DATA EXTRACT.
┄┄┄┄┄┄┄┄┄┄

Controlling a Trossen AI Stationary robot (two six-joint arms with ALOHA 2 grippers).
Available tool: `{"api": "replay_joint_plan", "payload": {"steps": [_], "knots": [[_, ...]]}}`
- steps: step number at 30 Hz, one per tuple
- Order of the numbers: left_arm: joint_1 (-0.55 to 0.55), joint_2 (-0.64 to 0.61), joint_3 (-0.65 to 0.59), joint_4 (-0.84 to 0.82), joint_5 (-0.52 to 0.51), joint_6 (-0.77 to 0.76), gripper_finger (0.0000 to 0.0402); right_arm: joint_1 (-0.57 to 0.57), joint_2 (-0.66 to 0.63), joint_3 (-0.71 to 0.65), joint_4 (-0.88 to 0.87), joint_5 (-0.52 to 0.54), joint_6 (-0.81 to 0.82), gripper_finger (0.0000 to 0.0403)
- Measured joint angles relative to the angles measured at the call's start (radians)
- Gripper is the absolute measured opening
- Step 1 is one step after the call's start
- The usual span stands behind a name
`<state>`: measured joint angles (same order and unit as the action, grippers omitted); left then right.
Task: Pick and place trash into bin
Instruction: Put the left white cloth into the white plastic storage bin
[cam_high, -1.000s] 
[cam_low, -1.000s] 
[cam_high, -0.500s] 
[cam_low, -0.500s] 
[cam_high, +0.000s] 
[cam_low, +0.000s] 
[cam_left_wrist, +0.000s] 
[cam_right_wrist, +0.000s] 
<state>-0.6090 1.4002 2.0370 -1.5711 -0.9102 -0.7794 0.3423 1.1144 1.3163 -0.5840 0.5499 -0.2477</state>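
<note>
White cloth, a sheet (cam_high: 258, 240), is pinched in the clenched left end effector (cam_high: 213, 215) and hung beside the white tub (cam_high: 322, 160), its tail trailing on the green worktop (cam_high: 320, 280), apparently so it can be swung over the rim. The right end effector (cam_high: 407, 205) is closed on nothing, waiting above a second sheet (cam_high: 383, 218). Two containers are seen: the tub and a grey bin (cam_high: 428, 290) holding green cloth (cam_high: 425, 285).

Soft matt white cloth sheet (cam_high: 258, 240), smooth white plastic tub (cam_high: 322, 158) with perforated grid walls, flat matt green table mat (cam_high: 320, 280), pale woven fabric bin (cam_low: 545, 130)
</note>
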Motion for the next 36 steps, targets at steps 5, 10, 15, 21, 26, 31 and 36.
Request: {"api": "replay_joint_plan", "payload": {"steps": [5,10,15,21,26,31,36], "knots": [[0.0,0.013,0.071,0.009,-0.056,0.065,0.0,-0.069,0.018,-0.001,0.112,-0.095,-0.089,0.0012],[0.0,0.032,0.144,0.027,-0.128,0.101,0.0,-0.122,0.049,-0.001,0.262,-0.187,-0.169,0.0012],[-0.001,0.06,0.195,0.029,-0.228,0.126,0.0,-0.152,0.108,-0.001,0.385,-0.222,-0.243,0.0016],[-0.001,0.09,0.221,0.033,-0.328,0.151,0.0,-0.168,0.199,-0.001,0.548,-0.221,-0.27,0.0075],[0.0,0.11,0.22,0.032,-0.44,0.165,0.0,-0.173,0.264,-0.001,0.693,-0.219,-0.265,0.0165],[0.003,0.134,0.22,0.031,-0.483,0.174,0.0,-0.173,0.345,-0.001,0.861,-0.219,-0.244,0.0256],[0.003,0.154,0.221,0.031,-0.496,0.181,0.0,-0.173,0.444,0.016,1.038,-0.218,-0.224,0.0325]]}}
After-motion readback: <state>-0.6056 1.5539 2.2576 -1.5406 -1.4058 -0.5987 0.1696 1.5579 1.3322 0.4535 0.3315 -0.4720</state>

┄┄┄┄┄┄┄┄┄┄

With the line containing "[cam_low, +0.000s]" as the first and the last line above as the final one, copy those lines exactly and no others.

[cam_low, +0.000s] 
[cam_left_wrist, +0.000s] 
[cam_right_wrist, +0.000s] 
<state>-0.6090 1.4002 2.0370 -1.5711 -0.9102 -0.7794 0.3423 1.1144 1.3163 -0.5840 0.5499 -0.2477</state>
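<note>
White cloth, a sheet (cam_high: 258, 240), is pinched in the clenched left end effector (cam_high: 213, 215) and hung beside the white tub (cam_high: 322, 160), its tail trailing on the green worktop (cam_high: 320, 280), apparently so it can be swung over the rim. The right end effector (cam_high: 407, 205) is closed on nothing, waiting above a second sheet (cam_high: 383, 218). Two containers are seen: the tub and a grey bin (cam_high: 428, 290) holding green cloth (cam_high: 425, 285).

Soft matt white cloth sheet (cam_high: 258, 240), smooth white plastic tub (cam_high: 322, 158) with perforated grid walls, flat matt green table mat (cam_high: 320, 280), pale woven fabric bin (cam_low: 545, 130)
</note>
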Motion for the next 36 steps, targets at steps 5, 10, 15, 21, 26, 31 and 36.
Request: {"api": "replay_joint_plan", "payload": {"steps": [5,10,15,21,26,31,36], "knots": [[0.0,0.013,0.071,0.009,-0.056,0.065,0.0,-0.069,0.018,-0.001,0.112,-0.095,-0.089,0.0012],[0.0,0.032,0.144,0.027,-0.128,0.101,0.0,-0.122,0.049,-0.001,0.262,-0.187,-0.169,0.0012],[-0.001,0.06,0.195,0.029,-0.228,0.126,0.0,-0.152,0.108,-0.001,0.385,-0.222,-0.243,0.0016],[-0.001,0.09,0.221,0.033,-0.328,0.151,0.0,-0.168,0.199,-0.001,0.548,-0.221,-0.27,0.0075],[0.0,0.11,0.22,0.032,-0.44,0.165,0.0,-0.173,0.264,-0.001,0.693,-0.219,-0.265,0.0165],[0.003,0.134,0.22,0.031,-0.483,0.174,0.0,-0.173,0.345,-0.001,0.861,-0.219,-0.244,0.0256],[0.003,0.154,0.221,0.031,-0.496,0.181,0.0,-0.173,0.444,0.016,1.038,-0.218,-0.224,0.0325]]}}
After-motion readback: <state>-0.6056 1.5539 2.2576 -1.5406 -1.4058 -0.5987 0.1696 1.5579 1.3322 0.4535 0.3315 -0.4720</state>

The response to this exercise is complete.